Hamburg and Kyoto to Participate in Academic Exchange
12.09.2008
The agreement will formalise the close scholarly relationship that has existed for decades between the Max Planck Institute and the premier Japanese university. The aims of the academic partnership are twofold: First, to promote a regular exchange of scholars who are engaged at each institution, especially junior scholars, and second, to intensify cooperative efforts on targeted projects. Guest scholars will be afforded full freedom of research during their stay while also being invited to partake in the academic life of the partner institution. Alongside agreements already in place with the Universities of Cambridge and Oxford, this represents the third large-scale cooperation between the Max Planck Institute for Private Law and an elite university.The University of Kyoto ranks among Japan’s top universities.
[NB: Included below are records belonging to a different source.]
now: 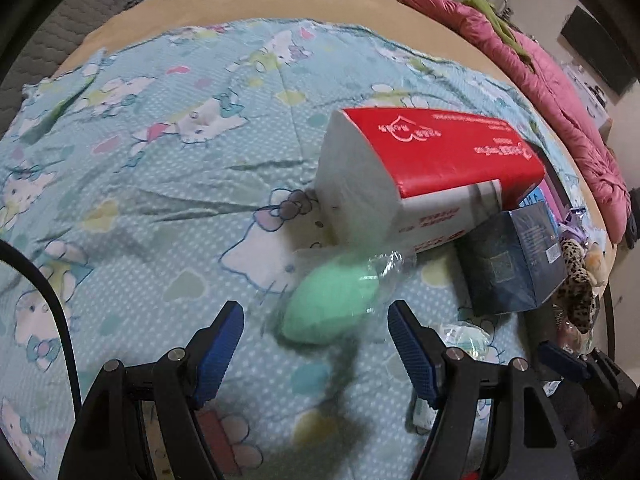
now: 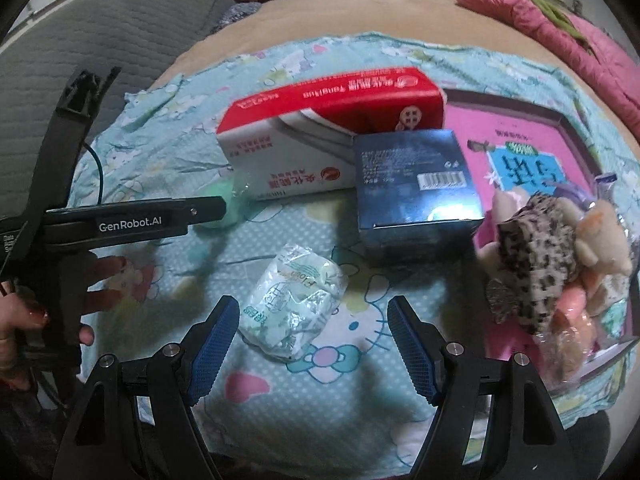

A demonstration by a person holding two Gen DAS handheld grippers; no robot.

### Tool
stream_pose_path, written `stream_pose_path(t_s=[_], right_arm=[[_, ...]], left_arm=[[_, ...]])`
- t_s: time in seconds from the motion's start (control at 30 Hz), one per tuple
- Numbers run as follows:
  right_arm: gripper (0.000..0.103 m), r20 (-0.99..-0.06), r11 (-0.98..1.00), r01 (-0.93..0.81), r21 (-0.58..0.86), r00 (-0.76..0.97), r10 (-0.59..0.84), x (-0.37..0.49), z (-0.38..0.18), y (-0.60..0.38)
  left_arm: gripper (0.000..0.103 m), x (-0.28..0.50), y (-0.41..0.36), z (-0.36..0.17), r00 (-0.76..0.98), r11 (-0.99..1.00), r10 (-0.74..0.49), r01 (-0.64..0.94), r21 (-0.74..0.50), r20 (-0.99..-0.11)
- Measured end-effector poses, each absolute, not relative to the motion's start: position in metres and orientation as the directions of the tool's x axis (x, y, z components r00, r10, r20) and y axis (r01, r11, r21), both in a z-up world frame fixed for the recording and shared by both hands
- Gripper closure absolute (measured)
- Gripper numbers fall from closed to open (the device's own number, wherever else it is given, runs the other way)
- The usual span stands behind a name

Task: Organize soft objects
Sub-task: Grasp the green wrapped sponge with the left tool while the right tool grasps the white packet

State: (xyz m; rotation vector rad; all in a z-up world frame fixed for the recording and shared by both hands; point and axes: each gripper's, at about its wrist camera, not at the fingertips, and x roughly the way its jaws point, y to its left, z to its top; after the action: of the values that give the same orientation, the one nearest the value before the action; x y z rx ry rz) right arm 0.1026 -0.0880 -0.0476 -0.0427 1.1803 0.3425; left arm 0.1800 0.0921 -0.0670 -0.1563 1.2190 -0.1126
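A green soft egg-shaped sponge in clear wrap (image 1: 330,306) lies on the Hello Kitty blanket (image 1: 160,200), just ahead of my open left gripper (image 1: 316,320), between its blue pads. In the right wrist view the sponge (image 2: 218,200) shows partly hidden behind the left gripper's body. A crumpled white-green tissue packet (image 2: 294,306) lies between and ahead of the open pads of my right gripper (image 2: 312,316). A red-white tissue pack (image 1: 424,176) lies tilted behind the sponge. A bag of plush toys with a leopard-print one (image 2: 548,264) sits at the right.
A dark blue box (image 2: 416,188) stands in front of the tissue pack. A pink book (image 2: 532,148) lies under the plush bag. A pink quilt (image 1: 552,92) runs along the far right edge. A grey sofa (image 2: 100,40) is at the left.
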Motion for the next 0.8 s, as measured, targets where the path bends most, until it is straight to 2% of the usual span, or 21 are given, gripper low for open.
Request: stream_pose_path(t_s=[0.13, 0.33, 0.57, 0.7, 0.8], right_arm=[[0.025, -0.926, 0.960, -0.240, 0.147, 0.307, 0.219, 0.112, -0.063, -0.080], [0.025, -0.942, 0.968, -0.214, 0.128, 0.280, 0.186, 0.121, -0.081, -0.067], [0.026, -0.951, 0.966, -0.252, 0.056, 0.281, 0.129, 0.126, -0.100, -0.045], [0.038, -0.940, 0.952, -0.304, 0.022, 0.319, 0.124, 0.124, -0.100, -0.045], [0.042, -0.937, 0.943, -0.332, 0.026, 0.322, 0.139, 0.123, -0.095, -0.052]], left_arm=[[0.029, 0.189, 0.089, -0.078, 0.308, 0.978, -0.203, 0.018, -0.207, -0.930], [0.047, 0.194, 0.086, -0.088, 0.295, 0.970, -0.239, 0.023, -0.243, -0.925], [0.052, 0.186, 0.096, -0.087, 0.318, 0.959, -0.266, -0.006, -0.282, -0.910], [0.052, 0.172, 0.100, -0.078, 0.346, 0.955, -0.271, -0.017, -0.295, -0.898], [0.052, 0.163, 0.104, -0.072, 0.366, 0.948, -0.280, -0.040, -0.315, -0.888]])
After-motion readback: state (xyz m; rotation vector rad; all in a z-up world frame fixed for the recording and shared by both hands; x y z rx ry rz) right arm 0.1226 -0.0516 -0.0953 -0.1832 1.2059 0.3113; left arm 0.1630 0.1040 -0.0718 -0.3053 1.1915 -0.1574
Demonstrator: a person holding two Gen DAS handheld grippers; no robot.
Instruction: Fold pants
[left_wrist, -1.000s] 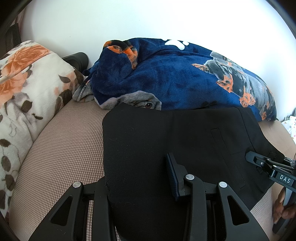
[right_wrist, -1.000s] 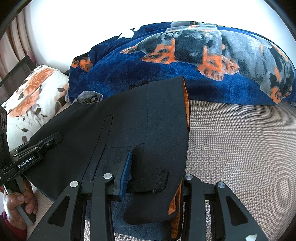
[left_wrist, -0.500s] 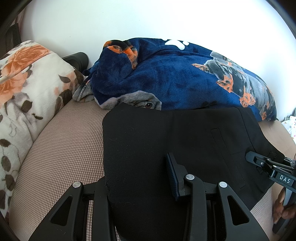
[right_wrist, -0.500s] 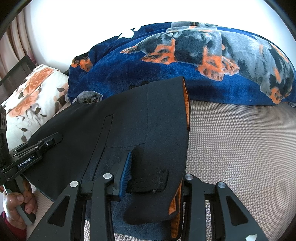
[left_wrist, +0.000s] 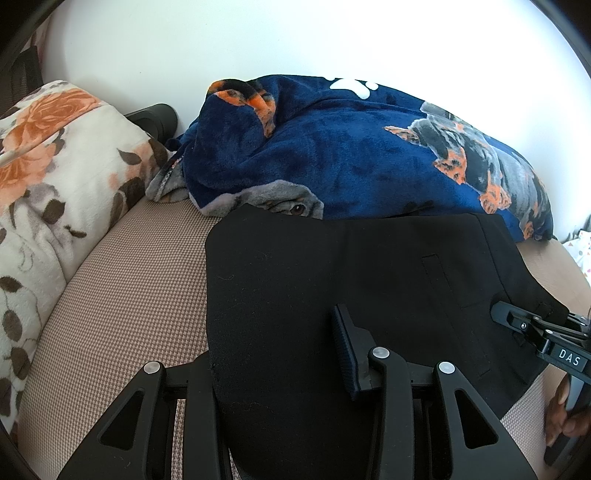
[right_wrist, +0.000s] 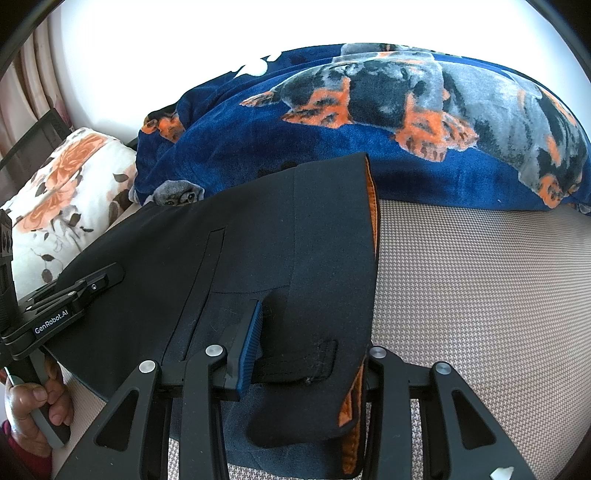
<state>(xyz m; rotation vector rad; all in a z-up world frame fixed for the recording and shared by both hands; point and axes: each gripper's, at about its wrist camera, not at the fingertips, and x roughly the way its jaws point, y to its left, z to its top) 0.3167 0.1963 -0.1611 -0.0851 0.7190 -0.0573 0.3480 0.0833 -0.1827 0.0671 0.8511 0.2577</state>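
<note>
A: Where do the pants (left_wrist: 332, 280) lie?

B: Flat on the checked mattress (right_wrist: 480, 280), a black folded band with its long axis running left to right. The far edge touches the blue dog blanket (left_wrist: 351, 158); the flowered pillow (left_wrist: 55, 177) sits off to the left, apart from them.

A: And the two grippers?

B: Both come in from the near side, one at each end. The left gripper (left_wrist: 273, 369) straddles the left end — cloth runs between its fingers, one finger on top, the other hidden under the fabric. The right gripper (right_wrist: 314, 354) does the same at the waistband end, where the orange lining (right_wrist: 371, 206) shows along the right edge.

A: Pinching, then?

B: Each looks closed on the near edge of the pants, the jaws part-way shut with cloth between them.

A: So which way does the fold go?

B: My guess — either away from the near edge toward the blanket, or one end across to the other. Neither hand is nearer; each already holds its own end.
</note>
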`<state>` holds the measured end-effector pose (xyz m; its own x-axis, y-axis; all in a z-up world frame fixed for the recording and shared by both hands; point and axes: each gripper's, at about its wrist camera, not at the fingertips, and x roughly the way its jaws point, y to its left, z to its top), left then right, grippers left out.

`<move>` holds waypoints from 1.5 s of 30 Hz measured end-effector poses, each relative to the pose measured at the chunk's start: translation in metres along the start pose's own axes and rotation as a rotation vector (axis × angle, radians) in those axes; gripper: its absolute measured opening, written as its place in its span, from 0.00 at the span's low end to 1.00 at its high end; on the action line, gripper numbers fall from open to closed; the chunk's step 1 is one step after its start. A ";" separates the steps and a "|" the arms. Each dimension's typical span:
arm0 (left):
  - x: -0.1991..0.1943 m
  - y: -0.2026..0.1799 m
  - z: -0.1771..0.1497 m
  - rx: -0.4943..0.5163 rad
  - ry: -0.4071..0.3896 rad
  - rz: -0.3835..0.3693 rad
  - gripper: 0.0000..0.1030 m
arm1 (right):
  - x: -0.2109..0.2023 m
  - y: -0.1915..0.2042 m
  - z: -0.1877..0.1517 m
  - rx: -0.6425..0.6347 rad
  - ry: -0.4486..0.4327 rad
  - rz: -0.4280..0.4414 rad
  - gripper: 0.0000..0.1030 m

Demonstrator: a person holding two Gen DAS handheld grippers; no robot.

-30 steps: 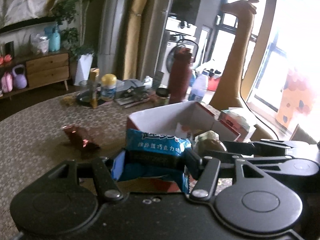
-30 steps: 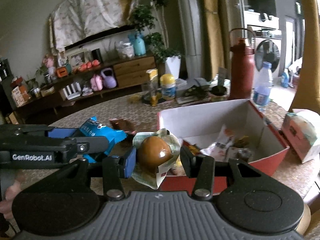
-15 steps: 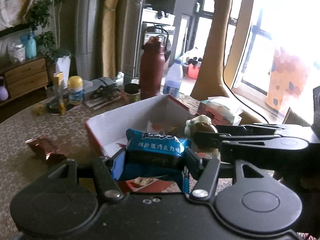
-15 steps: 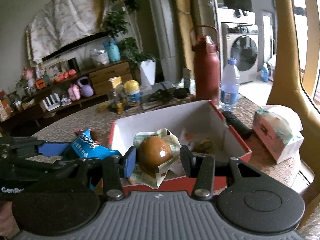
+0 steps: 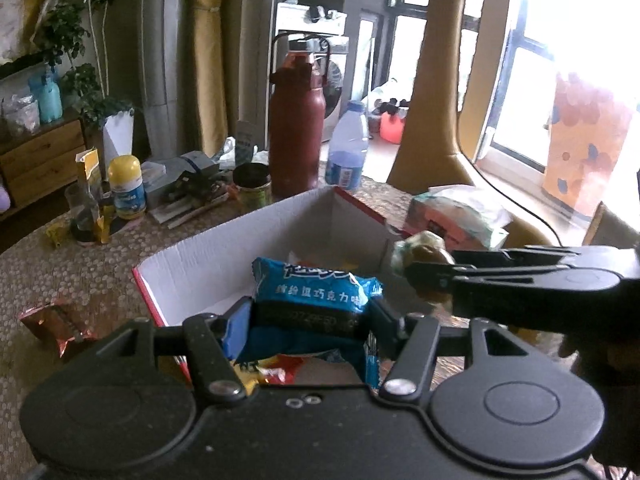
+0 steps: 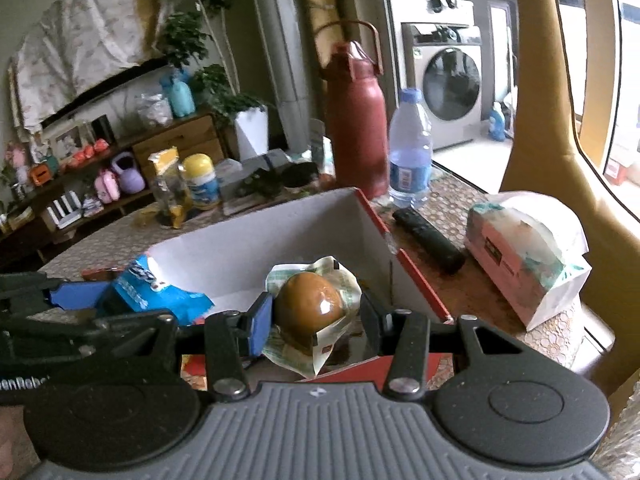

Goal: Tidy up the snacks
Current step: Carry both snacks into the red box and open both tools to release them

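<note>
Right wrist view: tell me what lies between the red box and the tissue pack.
A black remote-like stick lies on the table between the red box and the tissue pack, seen in the right wrist view.

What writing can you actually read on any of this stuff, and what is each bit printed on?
"缤纷里巧克力味", roughly, some characters uncertain: blue snack packet held in the left tool.
"enRobot", cut off at the frame edge: side of the left tool, seen in the right view.
Too small or blurred: water bottle label, yellow-capped jar, tissue pack, egg wrapper.

Two bottles (image 6: 354, 120), one box (image 6: 256, 248), three snack packets (image 5: 312, 296)
</note>
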<state>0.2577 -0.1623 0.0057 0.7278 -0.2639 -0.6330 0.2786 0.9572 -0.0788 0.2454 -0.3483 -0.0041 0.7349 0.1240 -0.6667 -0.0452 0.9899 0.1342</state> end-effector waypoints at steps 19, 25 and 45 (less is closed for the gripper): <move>0.100 0.030 0.013 -0.007 0.116 0.142 0.59 | 0.088 -0.006 0.007 0.036 0.109 -0.039 0.45; 0.117 0.035 0.013 -0.005 0.152 0.144 0.59 | 0.105 -0.001 0.004 0.021 0.142 -0.048 0.45; 0.137 0.038 0.012 0.007 0.267 0.149 0.74 | 0.113 0.005 0.000 0.024 0.185 -0.073 0.47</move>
<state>0.3758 -0.1634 -0.0749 0.5706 -0.0794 -0.8174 0.1866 0.9818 0.0348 0.3282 -0.3296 -0.0785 0.5986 0.0642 -0.7985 0.0218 0.9951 0.0964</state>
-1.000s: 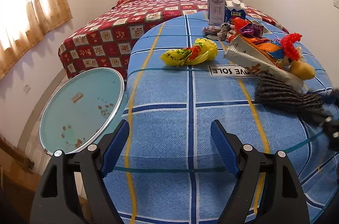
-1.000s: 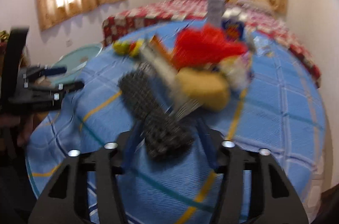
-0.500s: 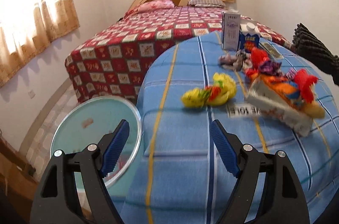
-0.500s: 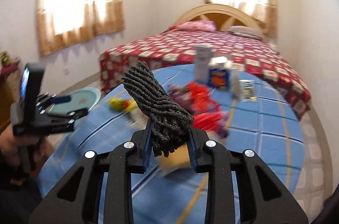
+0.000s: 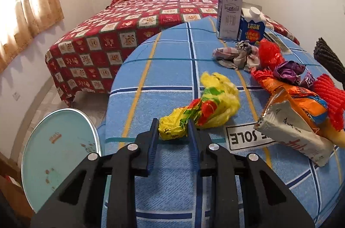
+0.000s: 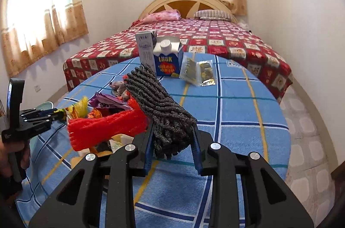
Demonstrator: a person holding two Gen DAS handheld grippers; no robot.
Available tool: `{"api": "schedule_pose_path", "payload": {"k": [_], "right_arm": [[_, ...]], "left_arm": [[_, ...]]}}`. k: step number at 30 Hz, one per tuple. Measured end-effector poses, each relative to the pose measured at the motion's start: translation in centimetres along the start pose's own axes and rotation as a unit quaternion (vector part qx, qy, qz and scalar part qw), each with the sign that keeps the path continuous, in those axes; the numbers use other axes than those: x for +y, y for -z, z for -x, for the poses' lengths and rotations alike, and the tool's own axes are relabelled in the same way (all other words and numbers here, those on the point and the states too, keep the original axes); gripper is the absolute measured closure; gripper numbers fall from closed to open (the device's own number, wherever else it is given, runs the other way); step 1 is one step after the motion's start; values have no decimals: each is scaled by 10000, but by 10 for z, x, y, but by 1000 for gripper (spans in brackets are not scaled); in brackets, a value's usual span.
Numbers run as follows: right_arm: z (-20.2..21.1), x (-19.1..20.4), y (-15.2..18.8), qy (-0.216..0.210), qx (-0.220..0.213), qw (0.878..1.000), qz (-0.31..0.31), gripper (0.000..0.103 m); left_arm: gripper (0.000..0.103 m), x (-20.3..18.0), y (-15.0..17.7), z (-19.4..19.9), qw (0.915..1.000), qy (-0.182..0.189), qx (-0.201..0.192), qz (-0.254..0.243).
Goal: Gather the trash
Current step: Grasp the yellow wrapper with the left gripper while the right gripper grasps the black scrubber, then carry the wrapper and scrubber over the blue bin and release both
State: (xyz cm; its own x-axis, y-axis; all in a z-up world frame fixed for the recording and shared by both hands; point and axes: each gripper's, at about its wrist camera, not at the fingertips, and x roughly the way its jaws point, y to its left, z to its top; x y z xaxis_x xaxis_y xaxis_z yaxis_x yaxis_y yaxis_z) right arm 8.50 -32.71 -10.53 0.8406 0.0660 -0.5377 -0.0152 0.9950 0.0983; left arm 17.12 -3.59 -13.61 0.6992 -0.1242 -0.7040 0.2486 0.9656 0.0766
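Left tool [image 5: 173, 127]: jaws have just been closing, now clamped on the near end of the yellow bag [image 5: 207, 107], which lies crumpled on the bench [image 5: 163, 68] with the rest of it trailing away from the tool. Pads press both sides of the bag's end.

Right tool [image 6: 173, 139]: clamped on the dark mesh roll [image 6: 159, 107], held up off the bench, its free end sticking up and away from the tool. In the left wrist view the mesh roll's end shows at the right edge, above the trash pile.

Trash on the bench, right of the bag: white wrapper [image 5: 295, 133], orange wrapper [image 5: 301, 96] on top of it, red net [image 5: 330, 98] against the orange wrapper, purple wrapper [image 5: 289, 70] behind, grey rag [image 5: 235, 54] further back. Two cartons stand upright at the far edge, touching: white carton [image 5: 229, 14], blue carton [image 5: 252, 26]. Foil sachets [image 6: 198, 71] lie just beside the blue carton.

Round lid [image 5: 58, 159] sits low on the left, off the bench. Bed [image 5: 129, 34] is beyond the bench.

Right wrist view shows a hand [image 6: 8, 154] gripping the left tool's handle at the far left.
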Motion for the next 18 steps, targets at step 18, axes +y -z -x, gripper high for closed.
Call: {"api": "schedule_pose_path", "payload": {"k": [18], "right_arm": [[-34, 48, -37, -353, 42, 9984, 445, 72]], "left_arm": [[80, 28, -8, 43, 9975, -556, -433, -76]]}}
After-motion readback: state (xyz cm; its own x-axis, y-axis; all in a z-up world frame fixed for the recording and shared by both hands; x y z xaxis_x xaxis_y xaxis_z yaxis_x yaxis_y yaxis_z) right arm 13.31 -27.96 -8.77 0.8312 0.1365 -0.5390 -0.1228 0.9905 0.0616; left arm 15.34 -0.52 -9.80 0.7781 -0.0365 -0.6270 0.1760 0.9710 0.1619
Its law faculty has for many years placed considerable focus on German law. Above all, this is the result of the influence German law had on the formation of modern Japanese civil law, a process which began in the closing years of the 19th century. At the Max Planck Institute for Private Law, the examination and comparison of disparate legal systems and their harmonisation numbers among its central scholarly aims. The significance of the cooperation for the MPI was emphasised by Priv.-Doz. Dr. Harald Baum, Senior Research Fellow responsible for the Institute’s Japan Unit. Noting that Japan continues to represent the world’s second largest economy and must, like Germany, overcome the mounting challenges of globalisation, Dr Baum expressed certainty that the cooperation with one of Japan’s premier universities would prove an exceptional catalyst for research the Institute conducts in civil law fields such as commercial law, corporate law and financial law.
The Japan Unit at the Max Planck Institute for Private Law in Hamburg is one of Europe’s most important centers for legal and comparative law analysis in respect of Japanese Civil Law, Commercial Law and Economic Law. Furthermore, it has since 1996 been responsible for publication of the only ongoing journal which addresses Japanese law in western languages.